Vetica was founded by Michael Stonebraker and Andrew Palmer in 2015. Vertica is derived from C-Store. C-Store is a prototype developed by MIT and few other universities like Brown. It was acquired by Hewlett Packard in 2011.Moreover, it also joined Micro Focus in 2017 due to the merger between Micro Focus and HP.
Delta Encoding Run-Length Encoding
Both Run-Length Encoding and Delta encoding are used in Vertica. RLE encoding is only used when the length is large, and it is processed by the execution engine run by run. Data encoding works for INTEGER/DATE/TIME/TIMESTAMP/INTERVAL, where the difference from the smallest value are used as the data.
Multi-version Concurrency Control (MVCC)
Vertica supports Multi-version Concurrency Control for data consistency. Apart from current status, previous status are also visible to transactions, Transaction isolations can be achieved here since there is no conflict between the read and write operations. A shared-nothing parallel processing architecture has been adopted in Vertica, which can prevent the overhead from locks.
Columnar store is used in Vertica to improve the performance of sequential access, even if the performance of single record have to be degraded. Compared with row-oriented databases which scan the whole table, only few columns are retrieved for given query, which can improve throughput by reducing I/O operations.

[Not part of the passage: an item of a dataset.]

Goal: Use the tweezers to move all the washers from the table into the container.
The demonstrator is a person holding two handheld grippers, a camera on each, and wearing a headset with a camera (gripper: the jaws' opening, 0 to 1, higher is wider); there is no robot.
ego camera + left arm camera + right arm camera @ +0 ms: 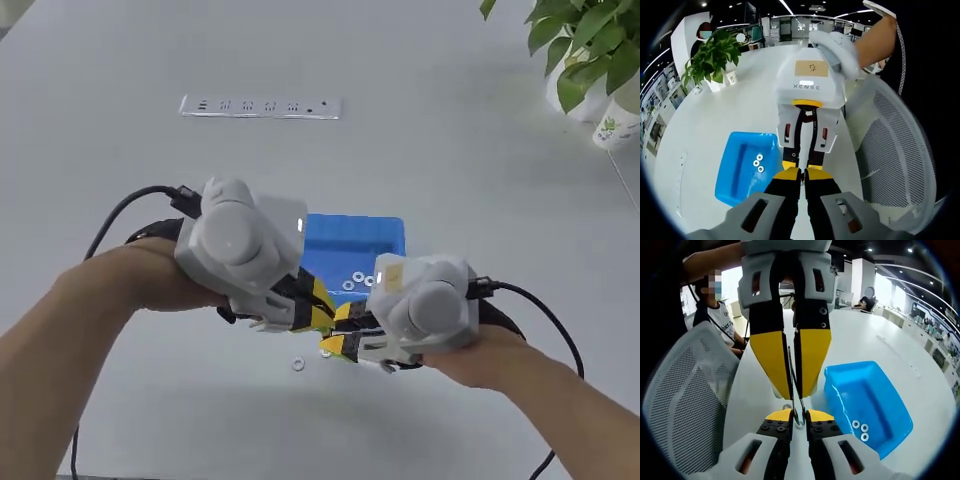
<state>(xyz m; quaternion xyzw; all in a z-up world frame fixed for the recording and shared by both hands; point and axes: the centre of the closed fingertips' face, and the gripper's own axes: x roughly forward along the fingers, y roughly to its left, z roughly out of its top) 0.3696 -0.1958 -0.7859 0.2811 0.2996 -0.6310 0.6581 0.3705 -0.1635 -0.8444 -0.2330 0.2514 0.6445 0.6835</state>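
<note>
While the tweezers (792,375) hang between two facing grippers, their long axis runs from one to the other, level above the table (200,420). At the left, the left gripper (801,175) has its fingers narrow and pressed onto the blades. Just below it, on the person's side, one loose washer (298,364) lies on the table, with what looks like a second washer (325,352) slightly right of it. Both lie under the fingers, so the tips would have to swing down and back. Beyond sits the blue container (380,240), with three washers (358,280) inside. The right gripper (799,416) has narrow fingers around the tweezers' end; I cannot tell whether they grip. Its body reads "XENSE" (806,86); the writing on the tan label (811,67) above is illegible.
</note>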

In Vertica, each node maintains checkpoints and transaction logs separately. The synchronization duration can be tuned by users. For a single-node failure, it is recovered from other nodes. If all nodes face failures, the database is recovered to the earliest checkpoints where all nodes are good. No new transaction log will be appended, if a new checkpoint starts in Vertica.
Decomposition Storage Model (Columnar)
Data is stored in Vertica in column format to improve the performance of read operations, since a lot of amount of disk I/O can be prevented.